In that Weberian sense, Russia’s classes today look a lot like the German society he studied at the end of the C19/beginning C20. Indeed, the skewed weighting in the unevenly yet rapidly modernizing German society between what Weber saw as four classes: the petite bourgeoisie, technical lower-middle class, small working-class, and privileged class is somewhat echoed in Russia today: with its relatively smaller (declining) working-class and p-b (declining?). That Weber’s approach combines class and estate, or ‘Stand/Stände’ is also fortuitous. Essentially one can view Simon Kordonsky’s current work on a state-centric hierarchy of estates in Russia as a reworking of Weber. While Kordonsky makes a few notes on the shared sense of entitlement of the Russia ruling class and their attempts to seal themselves off (signified by regalia, blue sirens, reserved ‘fast-track’ routes though public spaces), in my view we can go further and, unpack from the term ‘bydlo’, shared disgust, bewilderment, and even a little fear among a variety of Russian people that would then mark them out as some kind of ‘middle-class’ even if they themselves do not use this term, and even if they themselves belong to different ‘estates’.

Indeed, the term ‘bydlo’ too is merely a holding term. I don’t actually hear people use this word much. What I do hear is metropolitans talk about Russians who live in small towns and villages in a way that marks them as different and lacking the ‘social esteem’ they denote for themselves. The point is that ‘class’ has a perfectly valid sociological application in today’s Russian society. It’s to do with demonization, incredulity, disgust, projection of blame on the one hand, and in contrast, symbolic co-recognition of worth and worthlessness. There is an incomplete transition to Bourdiesian middle-class ‘dispositions’ which make their incompleteness visible because they try too hard in places: (pour the wine into the carafe, don’t leave it on the table… no we don’t buy Russian wine….we don’t drink out of stakany), and of course the lived experience of material privilege.
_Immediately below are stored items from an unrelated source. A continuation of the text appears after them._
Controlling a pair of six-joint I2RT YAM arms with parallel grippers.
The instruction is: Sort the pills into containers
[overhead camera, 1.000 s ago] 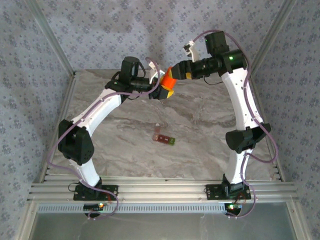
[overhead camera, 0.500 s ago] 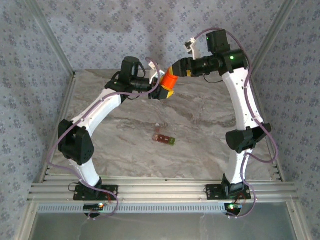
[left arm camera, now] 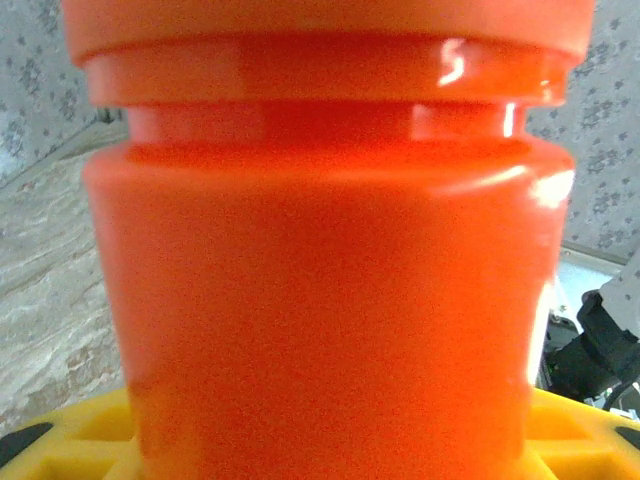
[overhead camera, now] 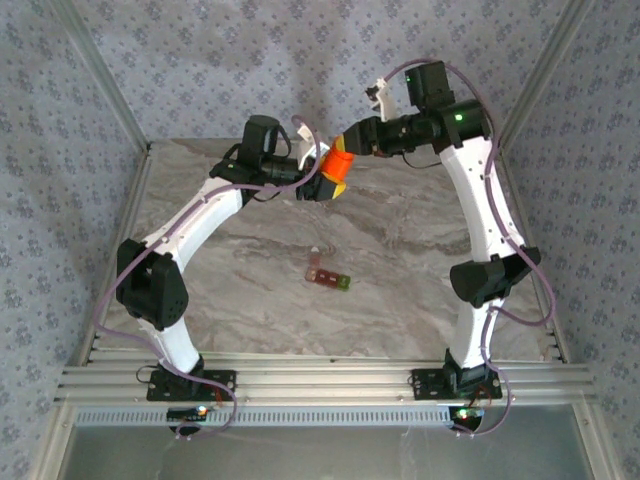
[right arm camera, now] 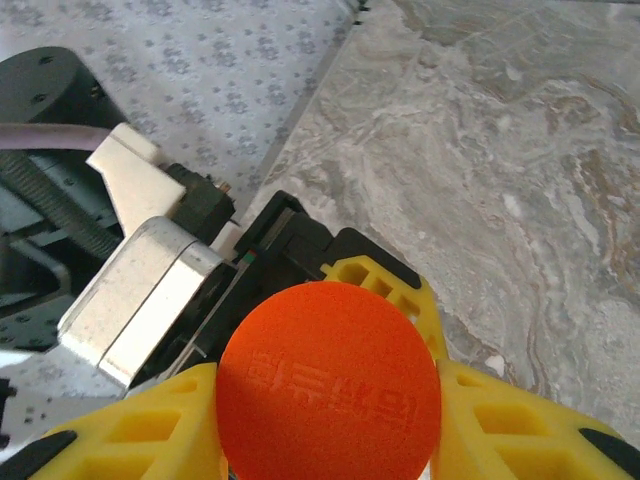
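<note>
Showing one orange bottle (overhead camera: 337,164), one container strip (overhead camera: 328,276)

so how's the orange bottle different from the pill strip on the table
The orange bottle is held up off the table; the pill strip lies flat on it. The bottle is round and plain bright orange; the strip is a flat rectangle, dark red-brown with one green end. Both are small containers.

Grey-veined marble-patterned desk (overhead camera: 400,290) lying under soft, even light, pale blue-grey flower-print walls (overhead camera: 200,60) closing in on three sides, slanting metal posts (overhead camera: 100,70) rising from the far corners, ribbed aluminium rails (overhead camera: 320,382) running along the near edge, dull grey panel (overhead camera: 320,455) sitting below them.
</note>
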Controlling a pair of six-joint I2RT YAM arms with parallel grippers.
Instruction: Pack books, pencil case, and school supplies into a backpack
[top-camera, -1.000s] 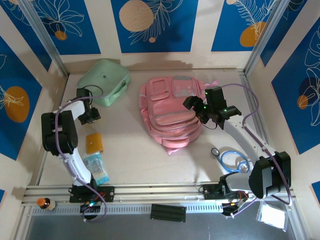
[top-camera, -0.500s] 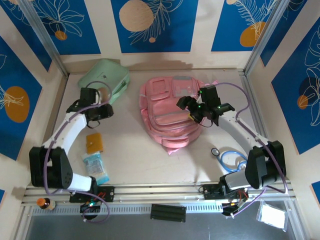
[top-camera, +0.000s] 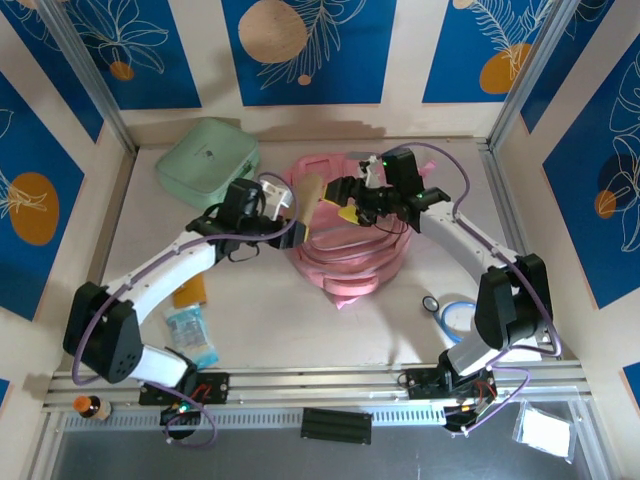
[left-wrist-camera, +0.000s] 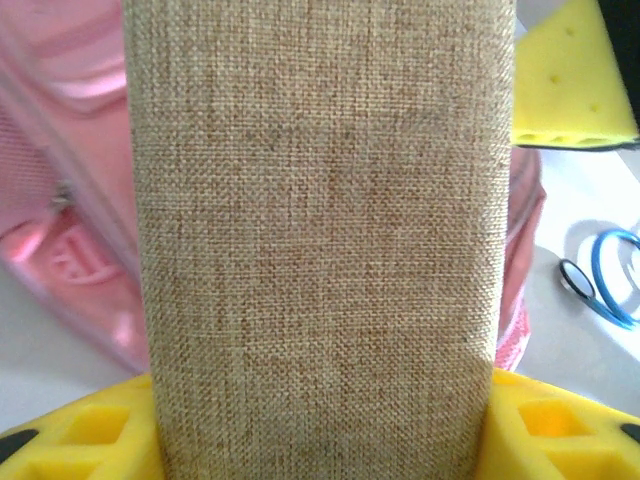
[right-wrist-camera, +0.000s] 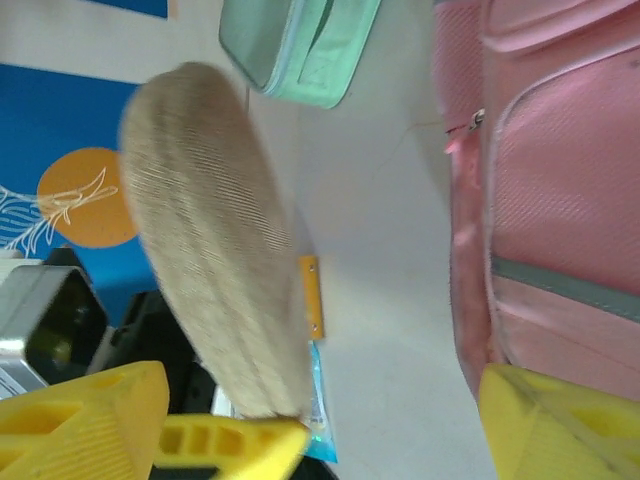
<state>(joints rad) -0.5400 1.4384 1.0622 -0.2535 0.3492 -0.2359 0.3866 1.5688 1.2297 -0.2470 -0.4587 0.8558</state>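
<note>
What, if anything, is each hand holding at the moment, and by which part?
The left hand grips the pencil case by one end, the rest sticking out ahead. The right hand is open and holds nothing.

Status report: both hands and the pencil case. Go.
Left hand shut on pencil case, case over left edge of backpack. Right hand open, close beside it. Right hand may crowd the drop.

Pencil case (top-camera: 307, 200) over backpack (top-camera: 350, 268), left side
</note>
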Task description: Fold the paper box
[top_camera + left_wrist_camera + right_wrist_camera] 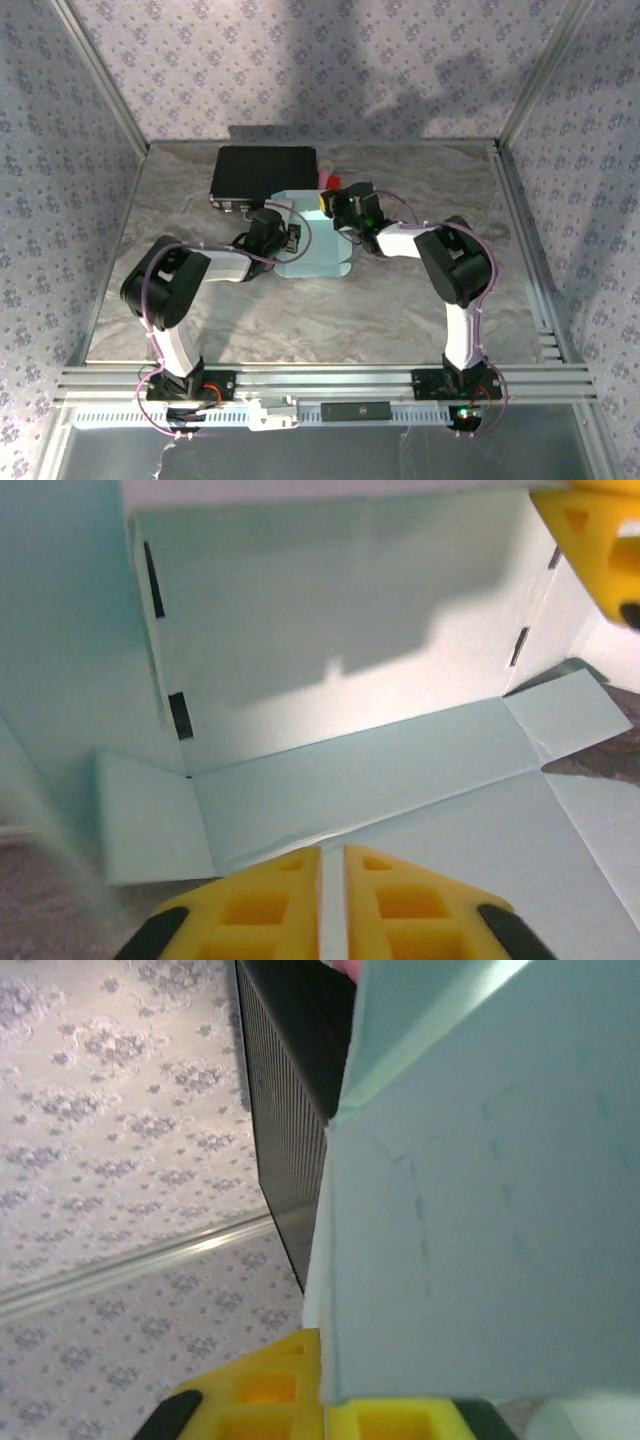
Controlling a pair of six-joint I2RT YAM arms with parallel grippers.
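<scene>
Checking the top external view, I find the paper box (315, 255) on the bench (400, 310), a little beyond its middle and nearer the far edge than the near one. It is partly erected: a pale blue floor panel lies flat, and a wall stands at its far side. A black case (262, 172) lies just behind the paper box toward the far left, and a small pink object (327, 178) sits at that case's right end; I cannot identify it. The left gripper (290, 238) meets the paper box at its left side and the right gripper (335, 205) at its far right corner. From the left wrist, the left gripper (333, 855) is clenched, its yellow fingers (270, 905) almost together with a thin pale strip of card pinched between them. Ahead of it the paper box (330, 630) shows slotted upright walls and side tabs folded onto the floor panel. A yellow fingertip (590, 535) of the right arm enters at upper right. From the right wrist, the right gripper (322, 1380) is clamped on a panel edge of the paper box (480, 1210), with the black case (290, 1110) and a patterned wall (120, 1110) behind.
</scene>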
As Crompton has argued, if either structure or agency, ‘economic’ or ‘cultural’ explanations of class difference become dominant in analysis this is not necessarily a failure of analysis, just that a society’s circumstances may make one of these approaches more appropriate at a given time. In Russia we could argue, the ‘cultural’ trope of deviant and dangerous lumpen men is still very strong (see Charlie Walker’s work, or in Central Europe that of Alison Stenning), but the economic stratification will, in due course be a better seam to explore.

Marx uses the term “praxis” to refer to the free, universal, creative and self-creative activity through which man creates and changes his historical world and himself. As I said earlier. class hatred and authoritarian thinking is arguably more characteristic of the winners of postsocialism. Why might that be? Could it be that so many of the winners cannot cognitively admit that their position is due to luck, networks of ‘blat’, and the impoverishment of the majority? In their largely while-collar world of managing people they also express a will to self-creative activity, but again, I would ask – who out of these two groups expresses more libidinal frustration at the difficulty of remaking the world? Perhaps regardless of privilege this is why Russians are such crazily obsessive gardeners.